Ryburgh Remembers
RFM. 1559 Guy Wade Burtenshaw 1/16th. London Regiment
Queen's Westminster Rifles.
September 26th. 1885- June 18th. 1915
To date we have no known image of Guy
Guy Wade Burtenshaw was born and baptised in the parish of St.Barnabas Rotherhithe at 37 Plough Road. He was the second child of that name born to Arthur and Alice Burtenshaw, his previous namesake dying in 1884 aged 0.
By 1891 the family was complete, with younger sister May, born 22/8/1886 and brother, Arthur born 23/5/1888.
Their father, Arthur is described as a Milk Contractor. Thereafter according to the 1891 Census he he seems to have had a spell as a Laundry man in Bromley. By 1901 the family is located in Christchurch, Monmouth and he is described there as Farmer Dairy Co. Manager and listed as an Employer. Only Guy is listed with the family and the whereabouts of May and Arthur is not known.
1911 finds the family in Ashford in Kent, with still no sign of young Arthur, but May is back home with Guy who is now working as an estate agent’s clerk. Their father, still a Dairyman but now widowed and re-married to Edith Elsie Brand. The ceremony took place at Christchurch Marylebone on December 27th 1910. She was his junior by 26 years. Guy was a witness to their marriage in London and was then very nearly the same age as his stepmother.
The other witness to the marriage was Albert George Wise who was married to Edith’s older sister Nellie. The girls’ parents were both Norfolk people though by then living in London. Their father Robert Brand was from Witchingham and their mother Eliza from Brisley.
Guy possibly never even came to Ryburgh as it is not known precisely when his father and stepmother moved to the village. The family are recorded on Guy’s Medal Index card as being of the Thatched House in Little Ryburgh.
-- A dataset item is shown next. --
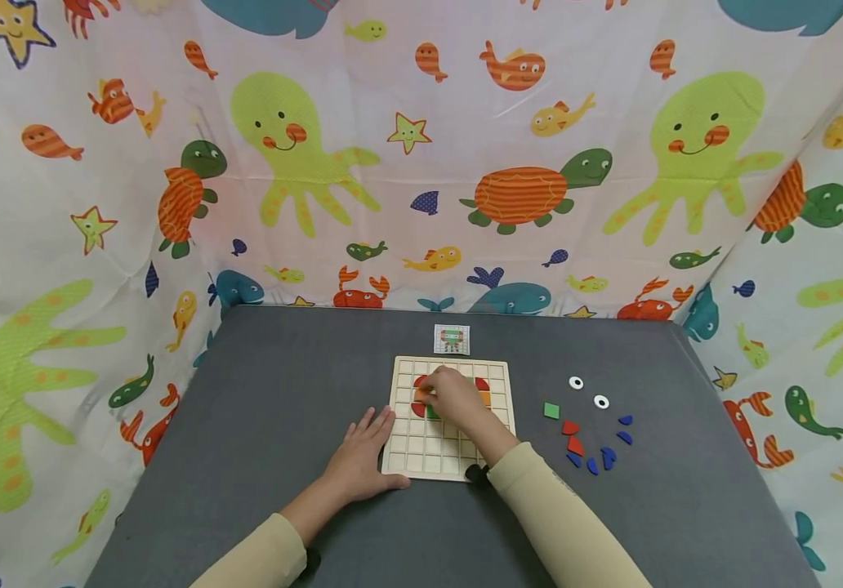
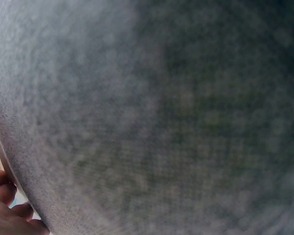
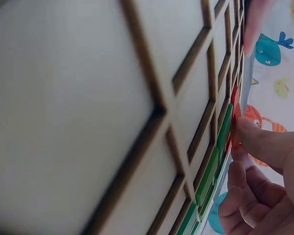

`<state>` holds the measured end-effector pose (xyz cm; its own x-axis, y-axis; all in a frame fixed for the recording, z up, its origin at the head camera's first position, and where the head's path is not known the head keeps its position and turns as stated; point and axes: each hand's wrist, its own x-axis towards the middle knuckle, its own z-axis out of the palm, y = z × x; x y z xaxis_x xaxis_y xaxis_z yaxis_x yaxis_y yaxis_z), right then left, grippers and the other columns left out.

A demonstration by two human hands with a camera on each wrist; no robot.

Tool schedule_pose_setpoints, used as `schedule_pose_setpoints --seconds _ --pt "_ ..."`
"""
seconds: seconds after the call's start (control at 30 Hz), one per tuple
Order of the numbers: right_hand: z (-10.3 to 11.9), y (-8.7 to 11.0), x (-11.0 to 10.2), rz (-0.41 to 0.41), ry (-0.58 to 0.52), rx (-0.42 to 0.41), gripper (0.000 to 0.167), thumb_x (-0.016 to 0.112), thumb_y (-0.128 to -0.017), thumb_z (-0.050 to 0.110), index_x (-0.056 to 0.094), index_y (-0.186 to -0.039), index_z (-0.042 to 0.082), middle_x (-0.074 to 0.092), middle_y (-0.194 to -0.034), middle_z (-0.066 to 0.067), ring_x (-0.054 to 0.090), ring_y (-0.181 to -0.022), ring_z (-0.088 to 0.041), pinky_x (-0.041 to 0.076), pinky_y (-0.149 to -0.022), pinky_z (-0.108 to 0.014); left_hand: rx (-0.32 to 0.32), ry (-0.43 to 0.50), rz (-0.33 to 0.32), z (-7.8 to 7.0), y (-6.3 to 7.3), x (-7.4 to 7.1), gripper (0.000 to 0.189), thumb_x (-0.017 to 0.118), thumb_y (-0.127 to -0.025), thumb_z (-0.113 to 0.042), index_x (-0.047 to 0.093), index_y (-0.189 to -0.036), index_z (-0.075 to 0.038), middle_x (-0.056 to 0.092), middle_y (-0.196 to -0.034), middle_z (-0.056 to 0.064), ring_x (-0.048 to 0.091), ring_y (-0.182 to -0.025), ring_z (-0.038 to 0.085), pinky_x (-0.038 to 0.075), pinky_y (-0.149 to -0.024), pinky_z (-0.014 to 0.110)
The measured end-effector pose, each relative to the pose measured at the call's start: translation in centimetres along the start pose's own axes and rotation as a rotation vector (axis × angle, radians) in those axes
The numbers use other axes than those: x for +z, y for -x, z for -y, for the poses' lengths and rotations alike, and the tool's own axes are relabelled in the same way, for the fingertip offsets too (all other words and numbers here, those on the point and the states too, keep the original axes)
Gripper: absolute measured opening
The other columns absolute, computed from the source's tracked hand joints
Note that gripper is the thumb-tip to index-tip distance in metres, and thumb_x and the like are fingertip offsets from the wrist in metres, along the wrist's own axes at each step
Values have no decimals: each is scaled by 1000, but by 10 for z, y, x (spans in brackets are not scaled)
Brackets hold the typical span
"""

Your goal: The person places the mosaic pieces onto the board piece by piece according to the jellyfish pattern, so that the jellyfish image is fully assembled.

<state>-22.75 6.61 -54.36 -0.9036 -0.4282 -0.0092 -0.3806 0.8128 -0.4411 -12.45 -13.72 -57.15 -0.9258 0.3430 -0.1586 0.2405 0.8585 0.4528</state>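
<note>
A pale wooden grid board (image 1: 421, 457) lies on the grey table. My right hand (image 1: 454, 396) is over its upper part, thumb and fingers pinching a small orange piece (image 3: 236, 128) close at the grid. Beside those fingertips sit red pieces (image 1: 417, 409) and a green piece (image 1: 432, 414); green pieces (image 3: 208, 178) stand in the cells in the right wrist view. Farther right on the board are another red piece (image 1: 482, 384) and an orange one (image 1: 486, 398). My left hand (image 1: 363, 457) rests with spread fingers at the board's left edge, thumb by its lower corner.
A picture card (image 1: 452, 339) lies behind the board. To the right are white rings (image 1: 576, 382), a green square (image 1: 551, 411), red pieces (image 1: 571, 427) and several blue curved pieces (image 1: 608, 457). A curtain with sea animals (image 1: 407, 245) hangs behind the table.
</note>
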Motion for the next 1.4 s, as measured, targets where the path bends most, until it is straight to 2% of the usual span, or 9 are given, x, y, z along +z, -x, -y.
schedule_pose_setpoints --seconds 0.2,0.47,0.6,0.7,0.83,0.97,1.17,1.4 --pt "1 -5 2 29 0 17 19 77 -91 15 79 -109 13 69 -104 -3 67 -98 -21 57 -85 -38 -2 1 -1 -1 -1 0 116 79 -75 -65 25 -161 -10 23 -168 6 15 -156 34 20 -122 61" --pt "4 -5 -5 45 -30 14 21 77 -90 15 78 -111 12 68 -106 -5 66 -93 -21 57 -79 -37 2 0 -2 0 -2 -1 115 79 -75 -65 26 -161 -10 23 -168 6 15 -156 34 20 -122 61" --pt "1 1 -13 10 -59 11 23 75 -92 13 77 -115 12 68 -112 -7 66 -100 -26 57 -84 -42 3 -5 -3 -1 -3 -2 115 79 -75 -66 26 -161 -10 23 -168 6 15 -156 34 20 -122 61" --pt "-3 8 -21 -19 -67 33 23 74 -93 15 76 -116 13 66 -117 -7 66 -99 -25 57 -84 -42 2 -2 -3 -1 -3 -2 115 79 -75 -66 26 -161 -10 24 -168 6 15 -156 34 20 -122 61" --pt "-9 17 -34 -64 -81 69 24 73 -94 15 76 -117 13 65 -117 -6 66 -91 -21 56 -76 -39 -3 7 -2 -1 -2 -1 115 80 -75 -65 27 -161 -10 24 -167 7 15 -156 35 20 -122 61" --pt "-15 31 -47 -142 -107 87 25 74 -93 14 75 -117 14 69 -115 -5 66 -88 -19 55 -69 -37 -6 15 -3 0 0 0 115 80 -75 -64 26 -161 -10 24 -168 7 15 -156 35 20 -122 61" --pt "-27 51 -65 -227 -128 115 26 75 -92 16 75 -119 16 71 -117 -3 66 -91 -21 54 -69 -38 3 19 -7 0 1 2 115 80 -75 -63 26 -161 -10 24 -168 7 15 -156 35 20 -122 61" --pt "-49 68 -80 -308 -120 122 26 76 -91 16 75 -116 12 72 -112 -6 66 -87 -22 53 -66 -37 -9 16 -9 0 1 2 116 80 -75 -65 26 -161 -11 24 -168 6 15 -156 34 19 -122 61"
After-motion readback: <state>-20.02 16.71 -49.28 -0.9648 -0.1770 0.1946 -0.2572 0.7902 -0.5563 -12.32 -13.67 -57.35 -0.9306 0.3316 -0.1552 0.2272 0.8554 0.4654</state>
This is undoubtedly the house in the middle of the village depicted on the only surviving postcard image of Little Ryburgh seen to date. Thereafter, they lived at 101 Fakenham Road. The Little Ryburgh house was demolished c 1980 and by then it had lost its thatch and had a pantiled roof.
Quite possibly at a similar time, Albert and Nellie Wise came to live at St Dunstan at the station end of the Fakenham Road. Bert had been blinded in the War and although it hasn’t been possible to find his service record, he is a likely candidate for another London Regiment soldier of that name who was discharged on account of “wounds” in 1916. So we have an extended family that made Ryburgh their home during or soon after the War and who remained here for the rest of their lives with the memories that had profoundly affected those lives. Arthur, Guy’s father died in January 1947 and was survived for a further six years by Edith Elsie. Their story is, as much as anything, the reason why there is a new panel on the organ gallery in St Andrew’s that records the name of Guy Wade Burtenshaw:
Of Guy, we otherwise know very little, except that he died of his wounds on June 18th 1915 at No. 3 Casualty Clearing Station.
No. 3 C.C.S. was situated in what was described as the lunatic asylum at Bailleul close to the Belgian border. He had only been in France since November 1st. 1914, the same day that Ryburgh’s first casualty, John Cremer was killed.
He was awarded the usual trio of medals which were applied for by his father when living in Little Ryburgh.